Poster Number 478
See more from this Division: S04 Soil Fertility & Plant Nutrition
See more from this Session: Nitrogen in Agricultural Systems - Monograph (Posters)
Wednesday, 8 October 2008
George R. Brown Convention Center, Exhibit Hall E
Abstract:
Denitrification is the biological reduction of nitrogen oxides rather than O2 during anaerobic and microaerophilic respiratory metabolism. It is an essential component of the Nitrogen Cycle because it is the major route by which inorganic N-oxides in soil return to the atmospheric N pool. Denitrification is environmentally significant because it removes N-oxides from environments that may be adversely affected by excess N, and it produces two trace gases of global significance - NO and N2O. Denitrification is economically important because it reduces fertilizer N efficiency. Although denitrification has been recognized since the mid 19th century, key technological developments in gas chromatography and the observation that acetylene (C2H2) blocks the final reduction of N2O to N2 were required before exponential increases in denitrification research and its quantification could occur. Key regulators of denitrification in soil are O2, NO3-, and C, and analyses of soil denitrification has ranged in scale from enzymatic to global level.

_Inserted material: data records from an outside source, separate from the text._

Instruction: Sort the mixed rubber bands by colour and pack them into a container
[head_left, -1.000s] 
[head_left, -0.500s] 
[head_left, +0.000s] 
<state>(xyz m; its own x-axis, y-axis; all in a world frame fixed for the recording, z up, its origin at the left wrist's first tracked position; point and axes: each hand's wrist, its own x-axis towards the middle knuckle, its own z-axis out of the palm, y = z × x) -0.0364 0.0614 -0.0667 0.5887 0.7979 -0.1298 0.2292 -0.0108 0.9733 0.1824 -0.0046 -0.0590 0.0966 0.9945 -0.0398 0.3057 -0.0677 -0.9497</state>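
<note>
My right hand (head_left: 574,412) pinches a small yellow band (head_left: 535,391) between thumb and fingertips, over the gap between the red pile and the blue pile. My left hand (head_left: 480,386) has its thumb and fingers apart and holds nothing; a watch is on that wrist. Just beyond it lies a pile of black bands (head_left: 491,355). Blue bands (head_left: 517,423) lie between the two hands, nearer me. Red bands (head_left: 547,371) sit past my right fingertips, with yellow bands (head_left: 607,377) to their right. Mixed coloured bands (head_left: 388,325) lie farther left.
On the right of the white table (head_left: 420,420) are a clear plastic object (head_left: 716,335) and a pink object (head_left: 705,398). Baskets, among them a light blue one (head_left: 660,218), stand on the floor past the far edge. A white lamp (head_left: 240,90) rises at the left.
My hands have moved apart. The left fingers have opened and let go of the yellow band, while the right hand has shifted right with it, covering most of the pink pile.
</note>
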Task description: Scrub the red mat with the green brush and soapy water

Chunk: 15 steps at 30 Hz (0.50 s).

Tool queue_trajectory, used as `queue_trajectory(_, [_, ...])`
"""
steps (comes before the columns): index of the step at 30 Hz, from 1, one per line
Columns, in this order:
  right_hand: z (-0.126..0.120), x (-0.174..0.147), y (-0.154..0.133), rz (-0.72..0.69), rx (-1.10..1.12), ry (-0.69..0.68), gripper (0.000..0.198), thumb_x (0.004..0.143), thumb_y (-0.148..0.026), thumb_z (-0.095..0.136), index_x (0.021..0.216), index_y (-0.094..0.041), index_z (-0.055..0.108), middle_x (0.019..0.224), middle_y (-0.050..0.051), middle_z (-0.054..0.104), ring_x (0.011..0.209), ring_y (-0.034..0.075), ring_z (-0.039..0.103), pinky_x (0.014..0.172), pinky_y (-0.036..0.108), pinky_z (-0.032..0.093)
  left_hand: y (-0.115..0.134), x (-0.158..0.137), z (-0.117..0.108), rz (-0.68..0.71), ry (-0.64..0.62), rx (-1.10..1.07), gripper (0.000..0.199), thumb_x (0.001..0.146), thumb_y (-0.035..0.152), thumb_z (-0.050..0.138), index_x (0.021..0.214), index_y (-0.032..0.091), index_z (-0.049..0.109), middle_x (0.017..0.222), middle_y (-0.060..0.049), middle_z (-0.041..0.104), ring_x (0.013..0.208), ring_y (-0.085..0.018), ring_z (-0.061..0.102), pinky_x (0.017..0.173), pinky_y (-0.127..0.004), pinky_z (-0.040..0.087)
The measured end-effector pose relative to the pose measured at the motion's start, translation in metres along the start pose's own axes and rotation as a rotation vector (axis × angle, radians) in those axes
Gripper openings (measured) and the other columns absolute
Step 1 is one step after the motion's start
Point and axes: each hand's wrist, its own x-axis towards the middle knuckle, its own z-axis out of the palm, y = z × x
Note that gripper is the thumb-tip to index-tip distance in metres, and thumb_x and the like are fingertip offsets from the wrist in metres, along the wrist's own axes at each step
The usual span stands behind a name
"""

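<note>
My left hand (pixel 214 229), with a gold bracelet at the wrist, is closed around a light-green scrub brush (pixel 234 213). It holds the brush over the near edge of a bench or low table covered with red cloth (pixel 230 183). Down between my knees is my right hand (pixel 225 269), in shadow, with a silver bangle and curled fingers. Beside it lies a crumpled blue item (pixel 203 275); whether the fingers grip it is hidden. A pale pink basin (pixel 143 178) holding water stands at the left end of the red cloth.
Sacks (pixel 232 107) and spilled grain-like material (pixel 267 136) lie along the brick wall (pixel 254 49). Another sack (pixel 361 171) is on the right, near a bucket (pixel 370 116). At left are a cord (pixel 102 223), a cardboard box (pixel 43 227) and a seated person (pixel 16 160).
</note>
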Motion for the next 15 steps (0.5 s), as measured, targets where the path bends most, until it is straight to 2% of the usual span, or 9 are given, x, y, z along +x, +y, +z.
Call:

Denitrification in soil has proved to be extremely patchy, and variability is high. Because the denitrification pathway is widely distributed among different physiological groups, ecological studies have been hampered by the inability to measure the diversity of denitrifiers using classic microbial culture techniques. Denitrification research has greatly benefited from isolation and characterization of denitrification specific genes – nar, nir, nor, and nos – which have not only clarified the pathway of denitrification NO3- → NO2- → NO → N2O → N2 but have also revealed ecological relationships that were not previously discernible. This poster illustrates several of the key developments in denitrification research with time.
See more from this Division: S04 Soil Fertility & Plant Nutrition
See more from this Session: Nitrogen in Agricultural Systems - Monograph (Posters)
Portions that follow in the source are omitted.